Colorectal cancer (CRC) is the second leading cause of cancer death. The increased resistance of CRC to conventional therapies led to the need to seek new treatments such as photodynamic therapy (PDT). However, autophagy has been recently linked to the resistance of different antitumor treatments including PDT. Although autophagy is considered mainly as a cell survival mechanism, autophagy-mediated cell death has also been described evidencing the dual role of this process whose effects on therapeutic resistance are not yet fully elucidated. The increase in adenosine monophosphate (AMP) levels in cells will activate the AMP-dependent kinase (AMPK), who induce autophagy through the inhibition of the mTOR complex.
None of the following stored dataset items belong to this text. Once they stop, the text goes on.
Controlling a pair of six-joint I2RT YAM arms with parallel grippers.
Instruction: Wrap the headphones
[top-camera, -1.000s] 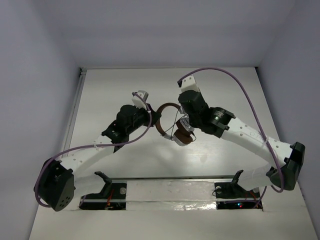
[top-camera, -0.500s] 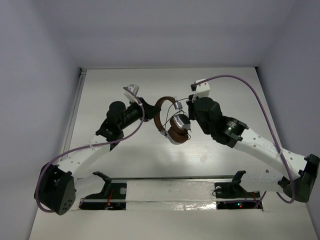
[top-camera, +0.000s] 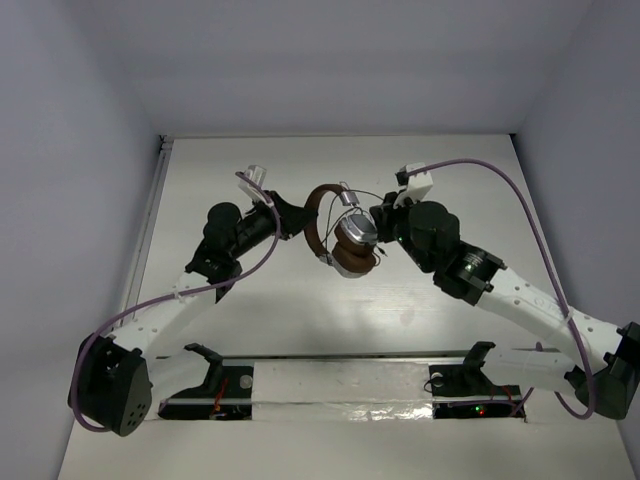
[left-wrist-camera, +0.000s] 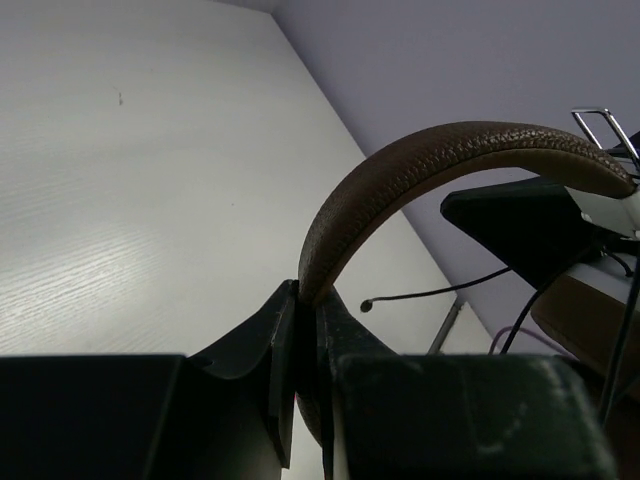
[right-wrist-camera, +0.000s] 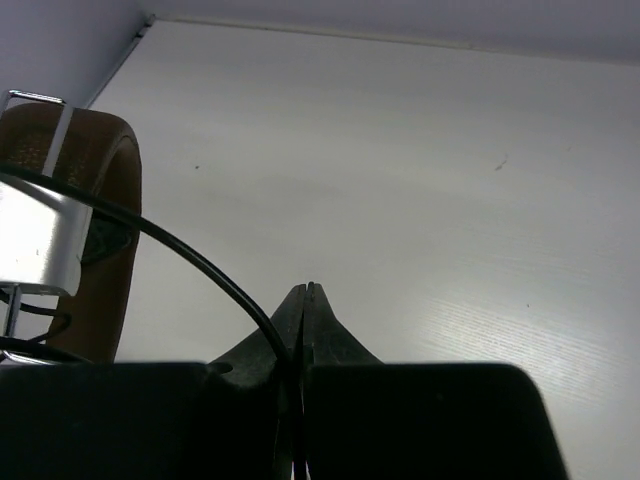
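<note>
**Headphones lifted and turned; cord now led round the cups**

- Left gripper (top-camera: 291, 214): fingers clenched on the brown leather-grain headband (left-wrist-camera: 420, 165), gripping it near one end of the arch. The band rises out of the finger seam and curves off to the right of the fingers.
- Right gripper (top-camera: 384, 217): fingers pressed together on the thin dark cord (right-wrist-camera: 190, 255). The cord runs out of the seam up and to the left, crossing in front of the silver metal cup (right-wrist-camera: 35, 240) and brown ear pad (right-wrist-camera: 100, 200).
- The small over-ear headphones (top-camera: 345, 238) hang between the two sets of fingertips, above the white table (top-camera: 240, 320).

Changes over the last second:
- Both arms have reached farther from their bases.
- The headphones have been carried away from the bases with them and rotated, so a silver cup faces up.
- The right gripper has swung from beyond the cups to their right side, pulling the cord along.

My reading is that a winding pass is under way and not finished. Cord tension looks like the main thing to watch.
</note>
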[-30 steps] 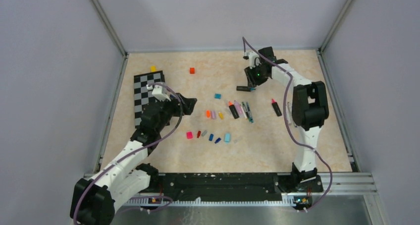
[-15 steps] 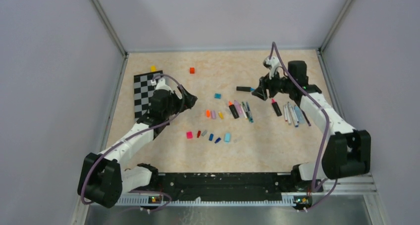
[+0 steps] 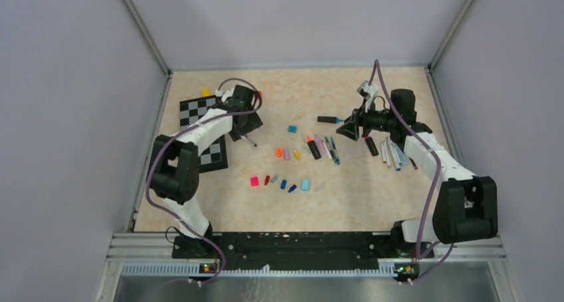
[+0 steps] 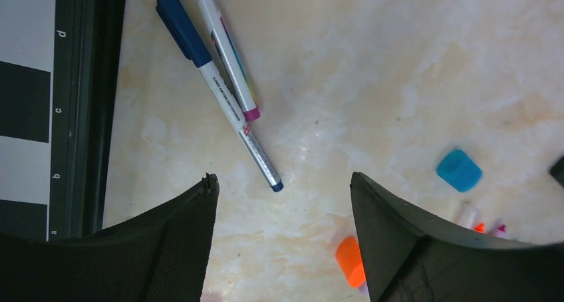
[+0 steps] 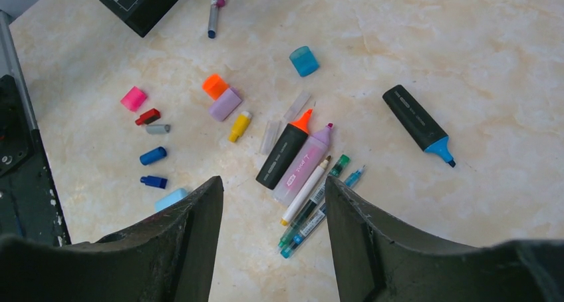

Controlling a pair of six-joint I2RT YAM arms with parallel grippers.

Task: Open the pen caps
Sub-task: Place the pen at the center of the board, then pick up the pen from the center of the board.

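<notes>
Here, the left gripper (image 4: 284,178) hung spread and empty over a blue-capped pen (image 4: 219,89) beside the checkerboard (image 4: 26,89), while the right gripper (image 5: 273,180), likewise spread, hovered over loose pen caps (image 5: 225,104) and uncapped pens (image 5: 284,157).

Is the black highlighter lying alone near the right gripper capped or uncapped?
Uncapped: the black highlighter lies flat with its blue tip bare, and no cap sits on it.

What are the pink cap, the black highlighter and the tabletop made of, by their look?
Pink cap: probably moulded plastic; even opaque colour, faint sheen.
Black highlighter: plastic as well, it seems; smooth matte barrel, blue tip.
Tabletop: beige marbled pattern, smooth with soft glare; likely laminate or vinyl rather than stone, though unsure.
</notes>
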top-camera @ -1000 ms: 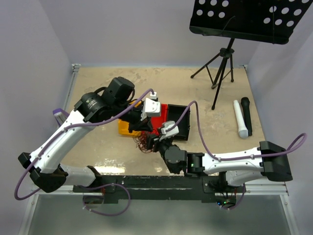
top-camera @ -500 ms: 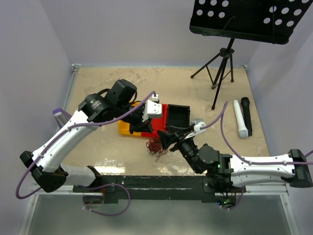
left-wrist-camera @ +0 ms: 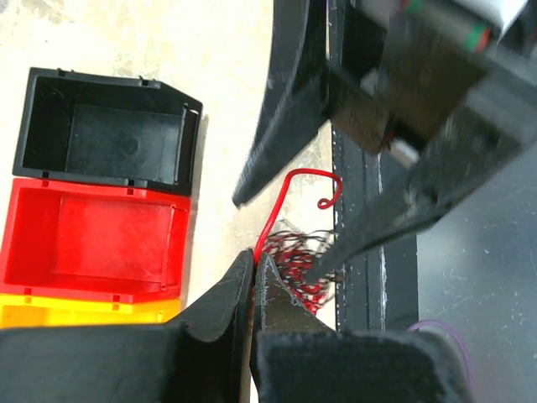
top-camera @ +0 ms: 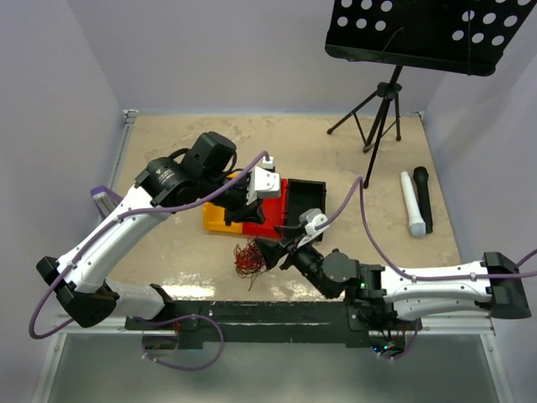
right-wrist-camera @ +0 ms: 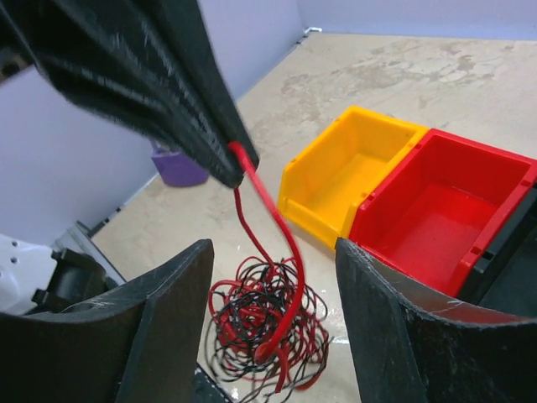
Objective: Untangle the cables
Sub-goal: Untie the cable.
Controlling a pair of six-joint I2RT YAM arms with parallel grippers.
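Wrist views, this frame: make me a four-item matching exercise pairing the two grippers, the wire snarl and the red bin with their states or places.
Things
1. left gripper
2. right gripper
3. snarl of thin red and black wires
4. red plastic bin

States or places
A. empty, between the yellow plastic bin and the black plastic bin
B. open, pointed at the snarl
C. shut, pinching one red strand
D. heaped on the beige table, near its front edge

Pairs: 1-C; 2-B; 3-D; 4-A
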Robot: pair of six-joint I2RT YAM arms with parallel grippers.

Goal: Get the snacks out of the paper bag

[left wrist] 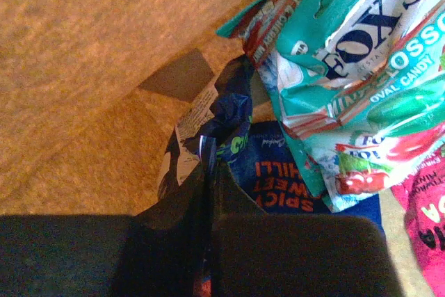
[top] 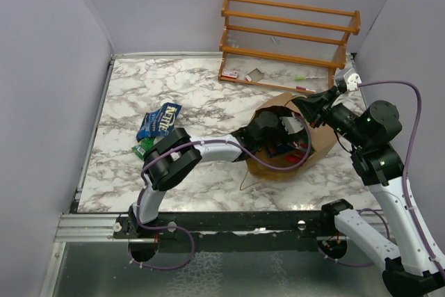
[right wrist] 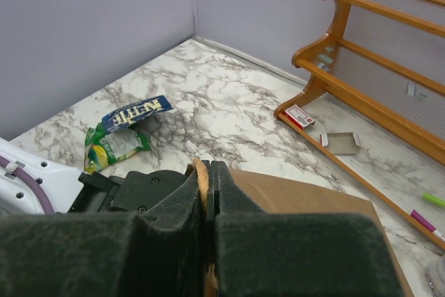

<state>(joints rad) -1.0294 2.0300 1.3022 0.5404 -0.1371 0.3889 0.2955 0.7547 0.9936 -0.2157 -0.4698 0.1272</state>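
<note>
The brown paper bag [top: 278, 168] stands open on the marble table, its inner wall [left wrist: 104, 53] filling the left wrist view. My left gripper [left wrist: 211, 165] is deep inside the bag, shut on the crumpled edge of a dark blue snack packet [left wrist: 278, 179] with orange lettering. A teal-red packet [left wrist: 348, 67] and a pink one [left wrist: 427, 220] lie beside it in the bag. My right gripper [right wrist: 207, 168] is shut on the bag's rim [right wrist: 200, 165]. Outside the bag, a dark blue packet [top: 158, 119] and a green-yellow packet [top: 142, 147] lie on the table to the left.
An orange wooden rack [top: 288, 39] stands at the back right with a small red-white box [right wrist: 300, 116] and a grey scrap [right wrist: 341, 142] on its base. Grey walls close in the table on the left, back and right.
</note>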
Based on the above, we propose to characterize the mechanisms that govern autophagy in CRC through the AMPK-induced pathway and its implication in the therapeutic response to PDT. For this, we used the GEPIA and Human Protein Atlas database to study the relevance of AMPK and its correlation with the main modulators of autophagy in CRC. We also established two autophagy induction systems using SW480 CCR cells. For the AMPK-dependent pathway, cells were incubated in phosphate buffer saline (PBS 1X, 15min - 2 h) and for the AMPK-independent pathway, Compound C (10-20 μM, 18 and 8 h) in growth medium was implemented. It was shown that the induction of autophagy, by both conditions, produces a decrease in cell viability (MTT) in CRC cells (p value < 0.0001) over time where apoptosis is the main mechanism of cell death (determined by an Annexin V/Propidium iodide assay 24 hours post-autophagy induction measured by flow cytometry). Lastly, it was shown that cells with active autophagy (dependent and independent of AMPK) does not affect the cell viability (MTT) of CRC cells (p value = ns) treated with PDT (1.8 J/cm2; Me-ALA 0.5 mM); which suggests that neoadjuvant treatments, which induce autophagy through these pathways, could be beneficial for the success of PDT.